Task prompt ▸ State the count of lines below in which the word "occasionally" appears, and add nothing.
'''
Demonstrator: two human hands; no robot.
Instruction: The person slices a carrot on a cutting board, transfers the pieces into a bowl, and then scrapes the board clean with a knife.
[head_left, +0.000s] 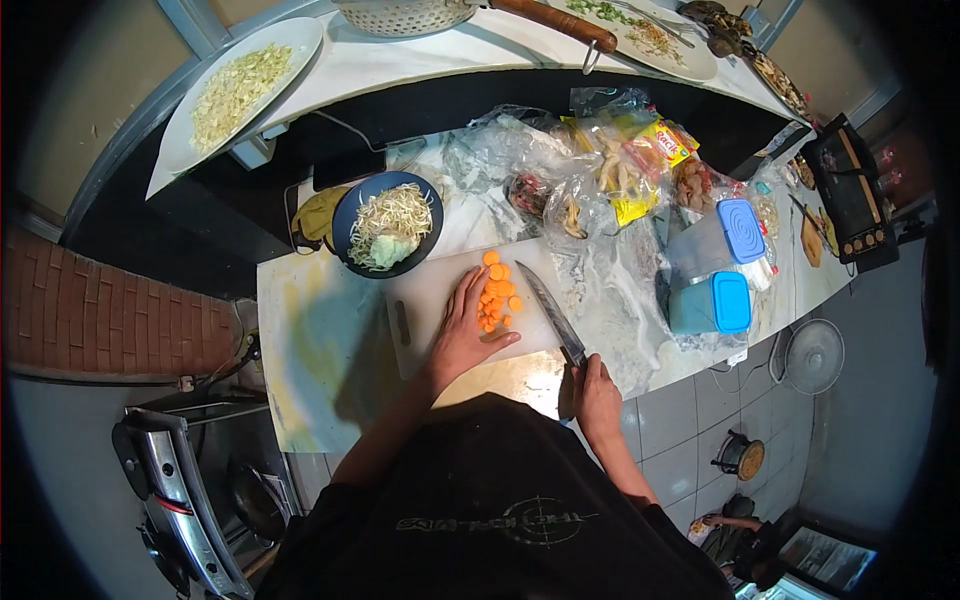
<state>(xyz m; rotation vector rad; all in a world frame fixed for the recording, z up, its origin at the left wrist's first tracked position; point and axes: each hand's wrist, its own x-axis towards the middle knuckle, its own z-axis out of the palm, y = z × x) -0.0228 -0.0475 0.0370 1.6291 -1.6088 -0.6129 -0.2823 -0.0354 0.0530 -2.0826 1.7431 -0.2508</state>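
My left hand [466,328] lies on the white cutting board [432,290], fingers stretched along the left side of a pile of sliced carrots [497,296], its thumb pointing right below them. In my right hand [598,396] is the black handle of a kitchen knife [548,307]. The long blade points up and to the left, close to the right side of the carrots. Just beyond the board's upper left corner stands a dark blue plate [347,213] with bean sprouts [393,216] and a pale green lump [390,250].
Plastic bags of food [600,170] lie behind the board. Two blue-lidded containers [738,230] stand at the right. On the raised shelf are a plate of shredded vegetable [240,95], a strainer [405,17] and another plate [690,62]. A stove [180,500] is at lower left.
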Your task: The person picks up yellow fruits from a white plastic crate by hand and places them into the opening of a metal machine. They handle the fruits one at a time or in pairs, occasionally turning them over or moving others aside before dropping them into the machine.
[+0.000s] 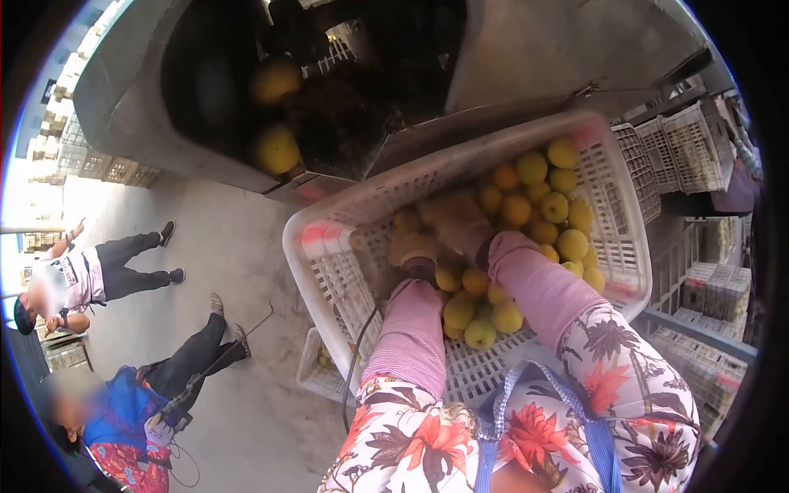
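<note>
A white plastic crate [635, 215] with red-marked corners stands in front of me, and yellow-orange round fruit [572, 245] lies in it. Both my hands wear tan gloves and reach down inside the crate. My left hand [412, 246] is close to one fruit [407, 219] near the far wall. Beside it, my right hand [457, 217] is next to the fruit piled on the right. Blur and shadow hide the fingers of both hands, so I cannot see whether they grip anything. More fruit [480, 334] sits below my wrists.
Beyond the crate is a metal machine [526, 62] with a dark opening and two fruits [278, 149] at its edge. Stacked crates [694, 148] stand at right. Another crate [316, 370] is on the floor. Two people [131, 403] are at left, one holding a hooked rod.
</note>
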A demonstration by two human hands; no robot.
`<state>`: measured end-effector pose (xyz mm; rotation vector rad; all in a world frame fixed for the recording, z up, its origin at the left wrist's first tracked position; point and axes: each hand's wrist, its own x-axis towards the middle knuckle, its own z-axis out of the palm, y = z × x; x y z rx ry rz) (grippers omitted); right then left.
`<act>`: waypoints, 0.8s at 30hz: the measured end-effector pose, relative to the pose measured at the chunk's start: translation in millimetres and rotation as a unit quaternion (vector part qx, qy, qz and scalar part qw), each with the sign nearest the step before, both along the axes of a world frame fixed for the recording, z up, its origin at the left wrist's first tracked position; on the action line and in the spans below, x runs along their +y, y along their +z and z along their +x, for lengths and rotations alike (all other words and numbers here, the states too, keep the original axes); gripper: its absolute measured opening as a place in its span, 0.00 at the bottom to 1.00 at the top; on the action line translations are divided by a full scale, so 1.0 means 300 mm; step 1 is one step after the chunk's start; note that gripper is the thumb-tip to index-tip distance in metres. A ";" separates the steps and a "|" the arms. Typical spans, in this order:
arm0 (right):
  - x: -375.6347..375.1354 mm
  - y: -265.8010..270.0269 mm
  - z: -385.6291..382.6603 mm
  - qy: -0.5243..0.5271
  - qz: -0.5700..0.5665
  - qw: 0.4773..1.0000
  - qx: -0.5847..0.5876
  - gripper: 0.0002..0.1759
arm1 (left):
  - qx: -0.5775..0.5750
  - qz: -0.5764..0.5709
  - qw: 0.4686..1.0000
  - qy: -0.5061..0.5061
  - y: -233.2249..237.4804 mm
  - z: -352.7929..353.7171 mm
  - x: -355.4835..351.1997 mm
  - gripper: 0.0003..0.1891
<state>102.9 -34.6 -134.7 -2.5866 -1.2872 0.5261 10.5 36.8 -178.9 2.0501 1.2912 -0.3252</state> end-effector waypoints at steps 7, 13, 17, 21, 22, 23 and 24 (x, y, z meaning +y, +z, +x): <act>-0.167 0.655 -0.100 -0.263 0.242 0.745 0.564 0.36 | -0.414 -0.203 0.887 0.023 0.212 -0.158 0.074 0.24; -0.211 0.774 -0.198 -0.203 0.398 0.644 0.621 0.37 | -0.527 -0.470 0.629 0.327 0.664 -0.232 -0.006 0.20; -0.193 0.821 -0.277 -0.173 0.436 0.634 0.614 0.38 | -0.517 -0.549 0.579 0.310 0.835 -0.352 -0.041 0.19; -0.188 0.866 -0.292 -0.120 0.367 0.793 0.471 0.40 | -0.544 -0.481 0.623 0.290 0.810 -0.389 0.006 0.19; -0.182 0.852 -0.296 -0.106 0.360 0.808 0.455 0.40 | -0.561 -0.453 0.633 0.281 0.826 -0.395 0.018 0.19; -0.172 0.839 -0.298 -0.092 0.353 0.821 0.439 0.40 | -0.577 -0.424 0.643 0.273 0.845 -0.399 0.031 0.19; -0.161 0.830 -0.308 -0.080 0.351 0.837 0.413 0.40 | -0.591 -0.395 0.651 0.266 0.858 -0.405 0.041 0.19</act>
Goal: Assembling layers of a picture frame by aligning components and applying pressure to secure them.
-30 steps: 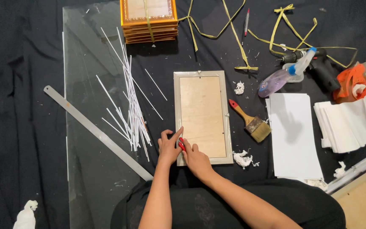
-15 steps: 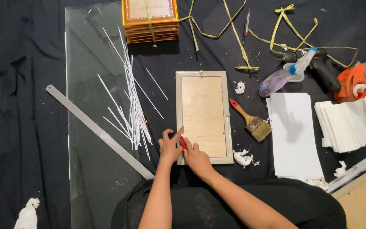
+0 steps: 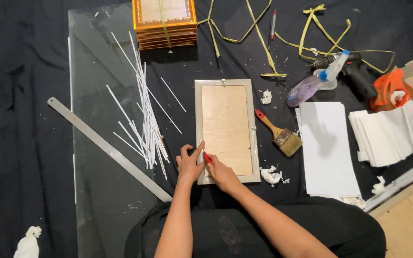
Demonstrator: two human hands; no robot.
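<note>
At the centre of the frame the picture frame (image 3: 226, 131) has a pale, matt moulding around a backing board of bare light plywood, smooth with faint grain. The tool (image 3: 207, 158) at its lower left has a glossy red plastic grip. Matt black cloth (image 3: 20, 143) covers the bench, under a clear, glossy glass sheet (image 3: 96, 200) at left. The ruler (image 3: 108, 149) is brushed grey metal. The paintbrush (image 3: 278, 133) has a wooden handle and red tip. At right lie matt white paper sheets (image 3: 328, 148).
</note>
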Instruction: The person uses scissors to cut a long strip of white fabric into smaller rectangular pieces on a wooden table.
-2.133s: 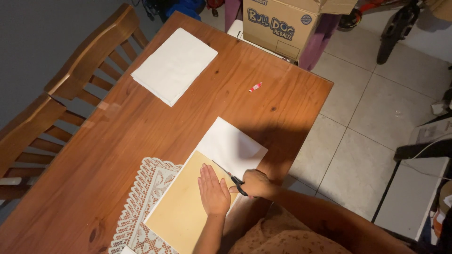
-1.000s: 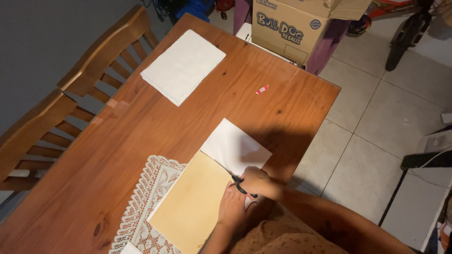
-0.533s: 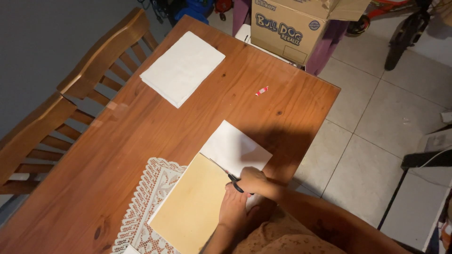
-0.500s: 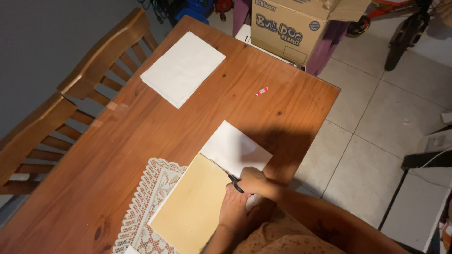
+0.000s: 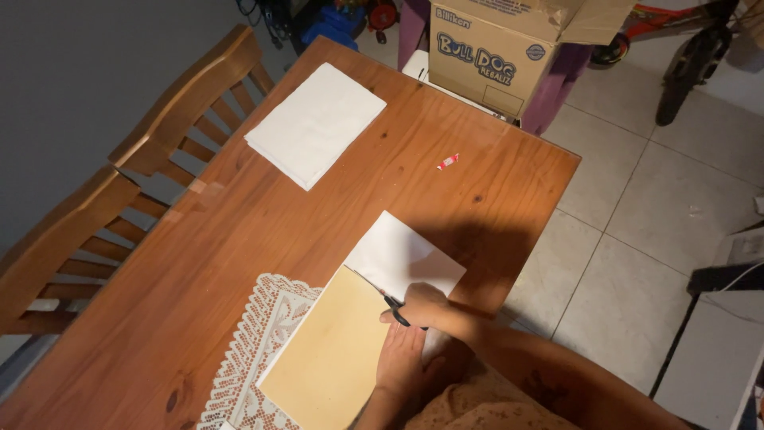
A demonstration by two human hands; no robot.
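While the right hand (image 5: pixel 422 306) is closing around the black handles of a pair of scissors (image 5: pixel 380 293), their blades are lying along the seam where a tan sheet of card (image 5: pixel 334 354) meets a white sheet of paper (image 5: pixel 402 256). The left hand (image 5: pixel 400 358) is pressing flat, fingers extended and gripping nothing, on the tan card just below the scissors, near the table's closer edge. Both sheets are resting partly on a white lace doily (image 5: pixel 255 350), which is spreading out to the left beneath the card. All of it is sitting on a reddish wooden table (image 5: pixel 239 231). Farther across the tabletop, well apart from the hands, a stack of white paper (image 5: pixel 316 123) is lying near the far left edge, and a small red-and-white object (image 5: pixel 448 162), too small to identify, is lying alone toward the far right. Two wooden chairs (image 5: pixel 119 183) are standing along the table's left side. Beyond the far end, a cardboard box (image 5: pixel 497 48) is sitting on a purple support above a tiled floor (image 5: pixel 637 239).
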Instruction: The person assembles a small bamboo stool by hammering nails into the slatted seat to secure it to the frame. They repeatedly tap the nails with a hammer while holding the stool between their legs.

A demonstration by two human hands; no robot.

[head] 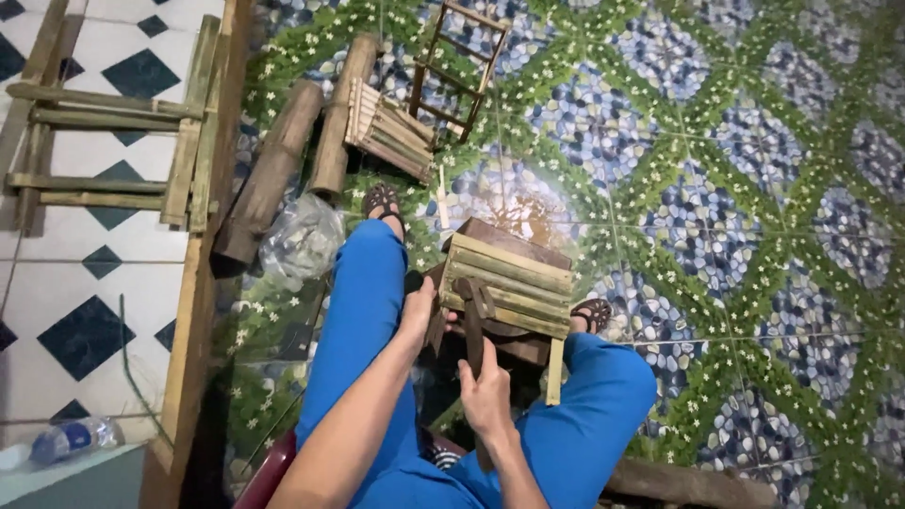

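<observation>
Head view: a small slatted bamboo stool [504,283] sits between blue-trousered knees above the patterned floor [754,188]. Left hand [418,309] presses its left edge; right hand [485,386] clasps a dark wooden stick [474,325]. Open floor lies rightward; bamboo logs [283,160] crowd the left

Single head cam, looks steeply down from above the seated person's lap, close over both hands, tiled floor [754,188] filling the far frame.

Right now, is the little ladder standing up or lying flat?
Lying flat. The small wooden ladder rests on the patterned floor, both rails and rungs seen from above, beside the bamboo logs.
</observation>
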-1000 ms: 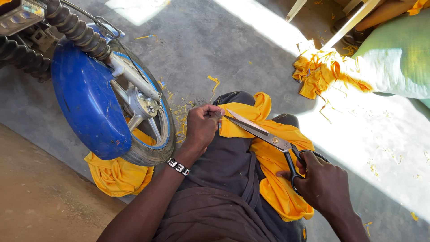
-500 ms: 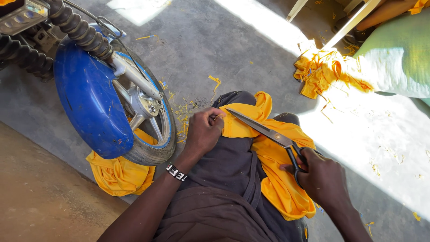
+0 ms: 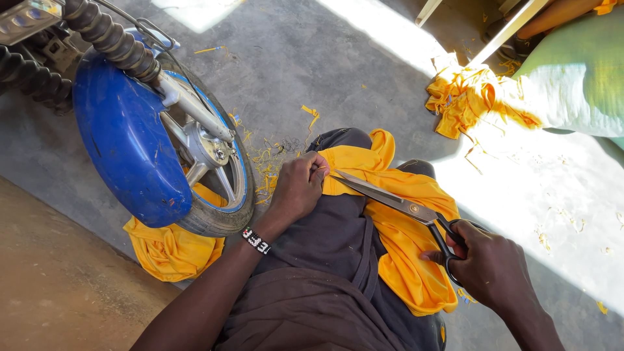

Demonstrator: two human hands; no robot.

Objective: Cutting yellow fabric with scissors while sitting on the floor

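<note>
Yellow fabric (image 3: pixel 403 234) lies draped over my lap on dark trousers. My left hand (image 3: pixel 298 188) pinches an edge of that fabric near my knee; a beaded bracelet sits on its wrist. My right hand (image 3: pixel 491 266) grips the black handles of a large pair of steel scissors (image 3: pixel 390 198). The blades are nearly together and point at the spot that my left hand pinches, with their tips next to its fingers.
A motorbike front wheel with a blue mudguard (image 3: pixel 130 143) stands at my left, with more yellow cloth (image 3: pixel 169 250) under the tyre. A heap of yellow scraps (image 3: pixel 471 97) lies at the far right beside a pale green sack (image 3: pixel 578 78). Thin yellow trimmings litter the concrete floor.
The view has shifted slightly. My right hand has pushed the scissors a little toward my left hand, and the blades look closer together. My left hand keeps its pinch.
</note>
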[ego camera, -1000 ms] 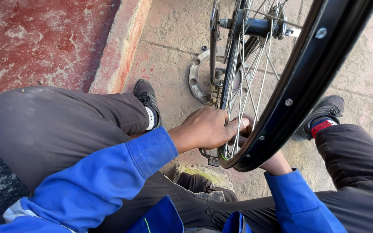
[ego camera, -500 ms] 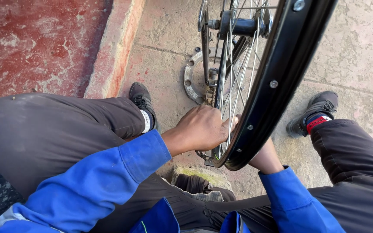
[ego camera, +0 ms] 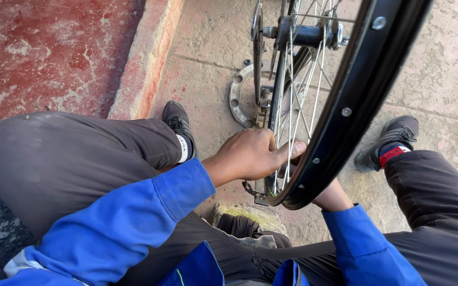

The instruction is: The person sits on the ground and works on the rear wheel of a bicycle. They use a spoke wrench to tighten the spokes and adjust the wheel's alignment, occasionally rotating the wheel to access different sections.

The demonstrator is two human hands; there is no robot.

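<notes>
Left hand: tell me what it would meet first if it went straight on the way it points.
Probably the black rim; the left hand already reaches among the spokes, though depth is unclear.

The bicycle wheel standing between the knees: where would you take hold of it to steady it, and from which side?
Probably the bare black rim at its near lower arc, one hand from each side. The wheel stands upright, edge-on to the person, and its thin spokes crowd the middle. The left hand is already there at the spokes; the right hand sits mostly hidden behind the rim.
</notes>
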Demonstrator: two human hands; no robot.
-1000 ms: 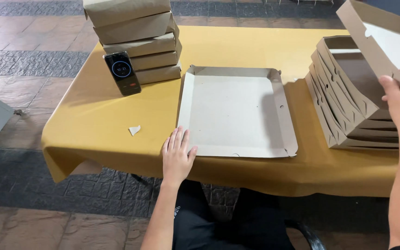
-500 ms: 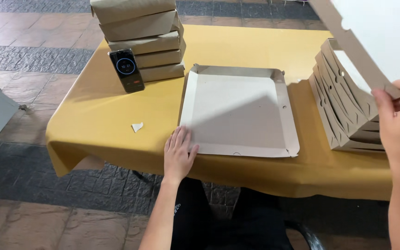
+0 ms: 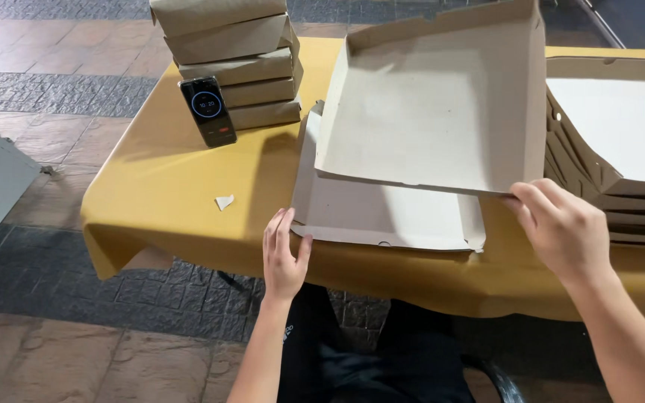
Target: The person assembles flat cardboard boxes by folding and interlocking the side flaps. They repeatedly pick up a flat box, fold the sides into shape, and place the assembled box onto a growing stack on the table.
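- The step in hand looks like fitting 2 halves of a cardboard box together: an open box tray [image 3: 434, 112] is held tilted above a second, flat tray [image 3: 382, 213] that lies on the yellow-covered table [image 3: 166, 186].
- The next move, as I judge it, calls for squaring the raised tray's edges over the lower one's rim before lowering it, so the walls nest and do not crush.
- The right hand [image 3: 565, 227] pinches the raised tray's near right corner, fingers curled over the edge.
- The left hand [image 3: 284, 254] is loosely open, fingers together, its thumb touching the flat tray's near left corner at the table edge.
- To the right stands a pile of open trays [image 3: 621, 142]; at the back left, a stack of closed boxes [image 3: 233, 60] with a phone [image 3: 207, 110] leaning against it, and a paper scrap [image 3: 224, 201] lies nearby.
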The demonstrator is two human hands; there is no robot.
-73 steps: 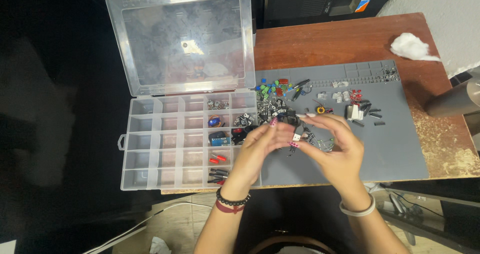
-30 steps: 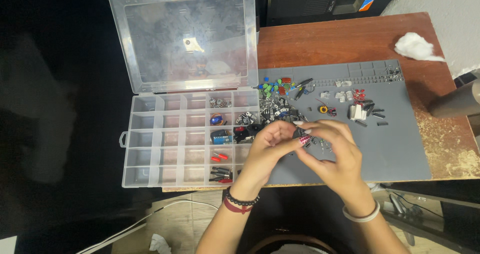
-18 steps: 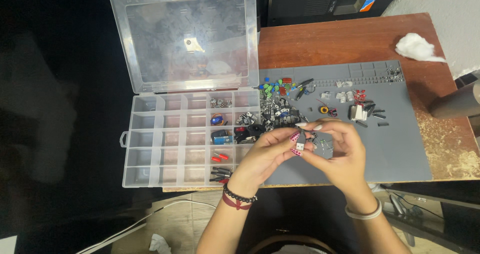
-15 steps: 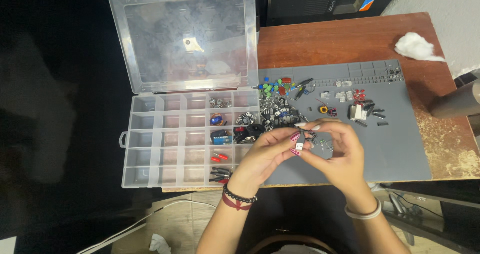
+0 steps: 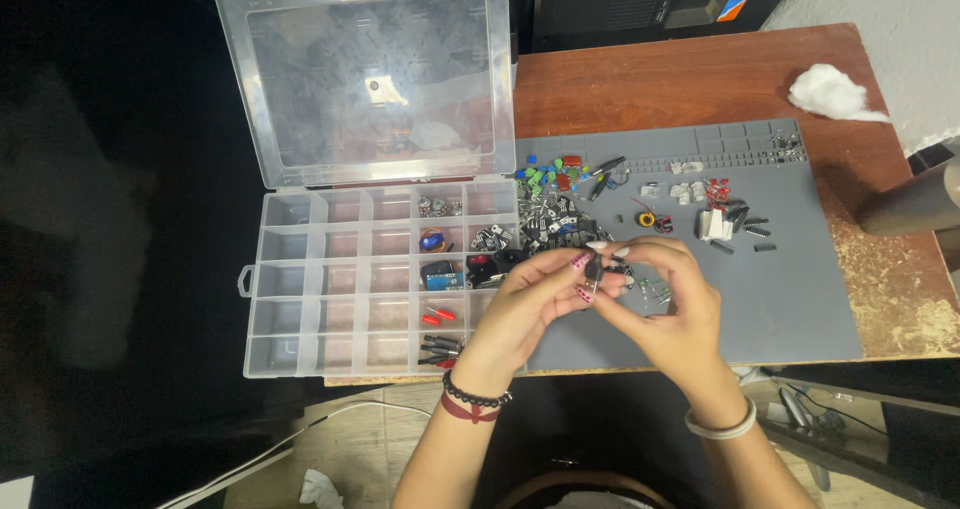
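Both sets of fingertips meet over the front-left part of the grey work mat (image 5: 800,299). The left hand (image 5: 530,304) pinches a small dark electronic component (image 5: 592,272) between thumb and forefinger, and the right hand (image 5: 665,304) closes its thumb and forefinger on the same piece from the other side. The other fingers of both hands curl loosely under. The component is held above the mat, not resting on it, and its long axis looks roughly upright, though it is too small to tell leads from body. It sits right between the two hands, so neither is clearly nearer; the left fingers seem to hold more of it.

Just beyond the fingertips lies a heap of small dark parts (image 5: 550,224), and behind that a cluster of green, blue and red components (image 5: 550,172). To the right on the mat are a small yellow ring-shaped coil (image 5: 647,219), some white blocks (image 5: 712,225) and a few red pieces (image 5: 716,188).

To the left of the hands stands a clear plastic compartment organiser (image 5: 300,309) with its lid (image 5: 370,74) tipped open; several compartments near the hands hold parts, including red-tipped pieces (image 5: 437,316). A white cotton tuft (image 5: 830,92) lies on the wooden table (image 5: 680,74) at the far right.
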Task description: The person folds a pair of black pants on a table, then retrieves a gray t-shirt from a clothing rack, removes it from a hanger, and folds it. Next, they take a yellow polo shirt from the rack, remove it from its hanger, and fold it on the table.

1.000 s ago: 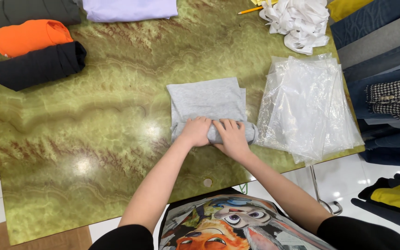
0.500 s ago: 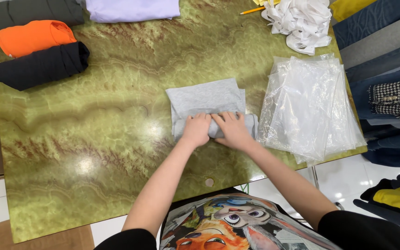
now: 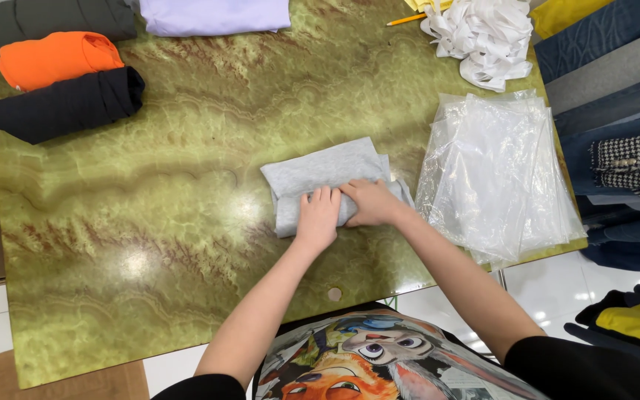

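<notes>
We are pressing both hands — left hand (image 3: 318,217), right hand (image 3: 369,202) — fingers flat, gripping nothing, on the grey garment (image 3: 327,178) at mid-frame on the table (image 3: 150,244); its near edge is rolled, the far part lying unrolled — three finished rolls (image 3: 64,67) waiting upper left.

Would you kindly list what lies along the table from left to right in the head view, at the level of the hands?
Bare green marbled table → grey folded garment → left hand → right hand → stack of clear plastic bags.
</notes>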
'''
Solved problem ▸ 2